## Dataset extract
☆ ☆ ☆ ☆

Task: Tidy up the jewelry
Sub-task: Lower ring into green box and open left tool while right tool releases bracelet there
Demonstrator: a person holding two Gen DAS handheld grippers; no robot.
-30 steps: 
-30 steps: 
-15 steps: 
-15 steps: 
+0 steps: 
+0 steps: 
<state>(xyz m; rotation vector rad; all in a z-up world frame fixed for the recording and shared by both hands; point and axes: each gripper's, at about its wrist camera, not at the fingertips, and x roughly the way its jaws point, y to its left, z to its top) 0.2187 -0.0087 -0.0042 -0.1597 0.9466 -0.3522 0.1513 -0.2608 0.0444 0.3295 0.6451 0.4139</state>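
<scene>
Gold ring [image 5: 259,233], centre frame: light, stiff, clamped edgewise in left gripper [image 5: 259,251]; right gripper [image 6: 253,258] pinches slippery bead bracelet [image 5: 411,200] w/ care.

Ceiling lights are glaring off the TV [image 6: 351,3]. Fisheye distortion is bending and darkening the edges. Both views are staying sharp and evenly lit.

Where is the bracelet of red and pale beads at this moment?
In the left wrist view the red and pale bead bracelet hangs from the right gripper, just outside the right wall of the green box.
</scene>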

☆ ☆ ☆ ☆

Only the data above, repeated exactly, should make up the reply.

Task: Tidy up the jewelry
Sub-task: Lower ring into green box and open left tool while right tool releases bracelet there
Demonstrator: a person holding two Gen DAS handheld grippers; no robot.
-30 steps: 
-30 steps: 
-15 steps: 
-15 steps: 
+0 steps: 
+0 steps: 
<state>(xyz m; rotation vector rad; all in a z-up world frame fixed for the recording and shared by both hands; point and axes: each gripper's, at about its wrist camera, not at the fingertips, and x roughly the way its jaws point, y to its left, z to its top) 0.2187 -0.0087 -0.0042 -0.1597 0.9466 -0.3522 0.1513 -0.2608 0.0444 0.3295 0.6451 0.4139</state>
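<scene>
Gold ring [image 5: 259,233], centre frame: light, stiff, clamped edgewise in left gripper [image 5: 259,251]; right gripper [image 6: 253,258] pinches slippery bead bracelet [image 5: 411,200] w/ care.

Ceiling lights are glaring off the TV [image 6: 351,3]. Fisheye distortion is bending and darkening the edges. Both views are staying sharp and evenly lit.

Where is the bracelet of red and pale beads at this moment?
In the left wrist view the red and pale bead bracelet hangs from the right gripper, just outside the right wall of the green box.
</scene>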

The answer to this exercise has been written out completely.